While there are a number of different kinds of stable calibrants that might be used this way, we have had very good success with Spherotech’s Rainbow Calibration Particles. (We usually refer to these particles as “beads”.) Because they’re made of polystyrine with the fluorophores “baked in” (not on the surface), they are ridiculously stable. Spherotech also provides enough technical data about their fluorescence to make it easy to determine a calibration curve and apply it to experimental data. Below, you can find the process for doing so using Cytoflow.


It is often considered “best practice” only to compare data that was on the same instrument with the same detector gain settings. Using beads this way can help you get around the “same detector gain settings” requirement – for example, if you have a really bright sample and a really dim sample – but it is not a good idea to try to compare between different instruments unless those instruments have exactly the same optical configuration (lasers, filters, and from the same vendor.)


  1. Collect a sample of beads on the same day, and with the same settings, as your experimental samples.

  2. Import your data into Cytoflow. Do not import your bead control. In the example below, we’ll have three fluorescence channels – Pacific Blue-A, FITC-A and PE-Tx-Red-YG-A – in addition to the forward and side-scatter channels.

  3. Add the Beads operation to your workflow. It’s the BEADS icon.

  4. Choose the beads you used, including the specific lot, from the drop-down list.


    If the beads you want to use are not in the list, please submit a bug report. Adding a new set of beads is pretty trivial.

  5. Specify the file containing the data from the beads.

  6. Click Add a channel for every channel you want to calibrate. In the Channels list, specify both the channel you want to calibrate and the units you want to calibrate it.

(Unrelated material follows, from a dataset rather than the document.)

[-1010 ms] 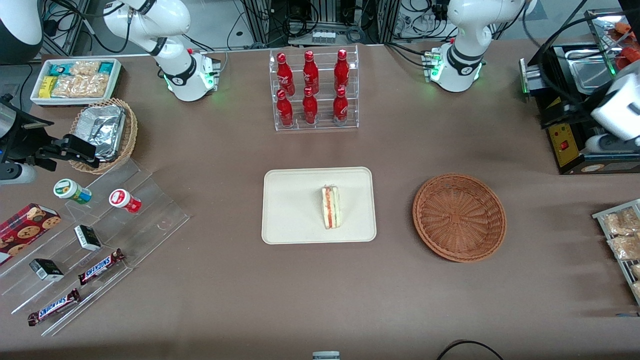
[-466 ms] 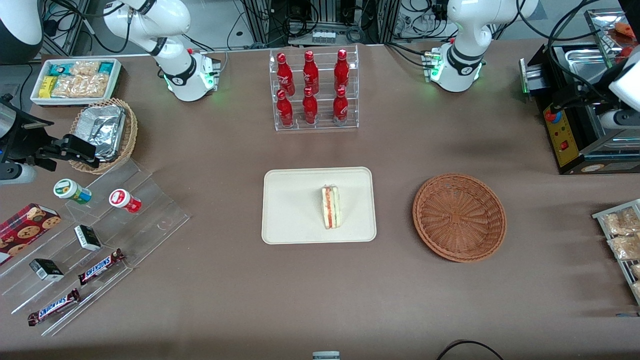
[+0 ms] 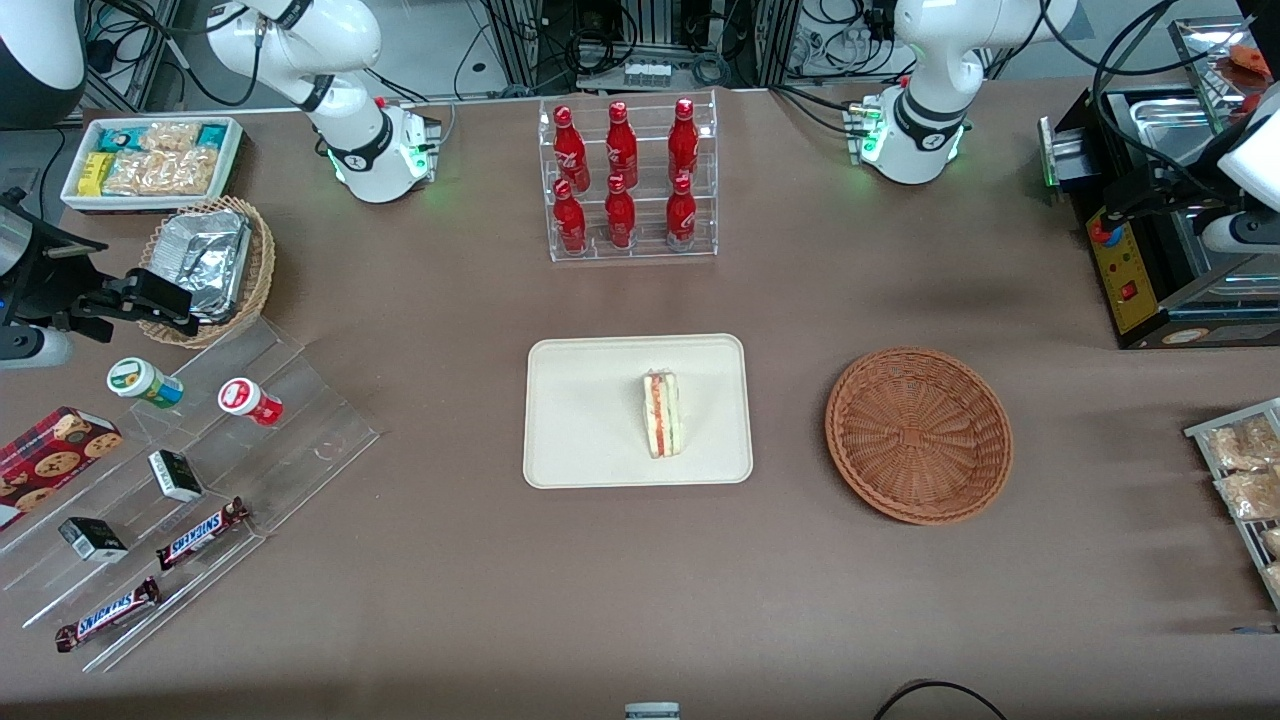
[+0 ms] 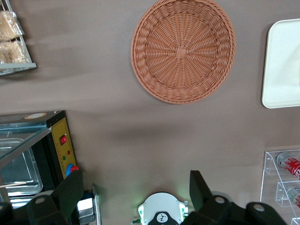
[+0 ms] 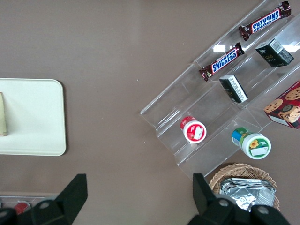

    It works best to choose units of a fluorophore that is spectrally matched to the channel that you’re calibrating. Here are the beads that Cytoflow knows about (including the laser and filter sets used to characterize the beads):

    • Spherotech ACP 30-2K

    • Spherotech RCP-30-5A Lot AN04, AN03, AN02, AN01, AM02, AM01, AL01, AK04, AK03 & AK02**

    • Spherotech RCP-30-5A (Euroflow) Lot EAM02 & EAM01

    • Sphreotech RCP-30-5A (Euroflow) Lot EAK01, EAG01, EAE01 & EAF01

    • Spherotech RCP-30-5A Lot AK01, AJ01, AH02, AH01, AF02, AF01, AD04 & AE01

    • Spherotech RCP-30-5A Lot AG01

    • Spherotech RCP-30-5A Lot AA01, AA02, AA03, AA04, AB01, AB02, AC01 & GAA01-R

    • Spherotech RCP-30-5A Lot AC02, AC03 & AD01

    • Spherotech RCP-30-5A Lot Z02 and Z03

    • Spherotech RCP-30-5 Lot AA01, AB01, AB02, AC01 & AD01

    • Spherotech RCP-30-5 Lot AM02, AM01, AL01, AH01, AG01, AF01 & AD03

    • Spherotech RCP-60-5

    • Spherotech URCP 38-2K

    • Spherotech URCP 38-2K Lot AN01, AM01, AL02, AL01, AK03, AK02, AK01, AJ02 & AJ03

    • Spherotech URCP 50-2K Lot AM01 & AJ01

    • Spherotech URCP 50-2K

    The Spherotech fluorophore labels and the laser / filter sets used to measure them (that I know about) are:

    • MECSB (Cascade Blue, 405 –> 450/50)

    • MEBFP (BFP, 405 –> 530/40)

    • MEFL (Fluroscein, 488 –> 530/40)

    • MEPE (Phycoerythrin, 488 –> 575/25)

    • MEPTR (PE-Texas Red, 488 –> 613/20)

    • MECY (Cy5, 488 –> 680/30)

    • MEPCY7 (PE-Cy7, 488 –> 750 LP)

    • MEAP (APC, 633 –> 665/20)

    • MEAPCY7 (APC-Cy7, 635 –> 750 LP)

  7. Click Estimate! Check the diagnostic plots to make sure that each peak in your data was found, and that you have a fairly linear relationship between the (measured) peaks and the (known) calibration.



    If not all of the peaks were identified, try messing around with the peak-finding parameters.


Bead calibration is particularly powerful when combined with the autofluorescence correction and bleedthrough compensation described in HOWTO: Compensate for bleedthrough. They’re so useful when done together that this sequence of operations has its own module – see HOWTO: Use the TASBE workflow for calibrated flow cytometry.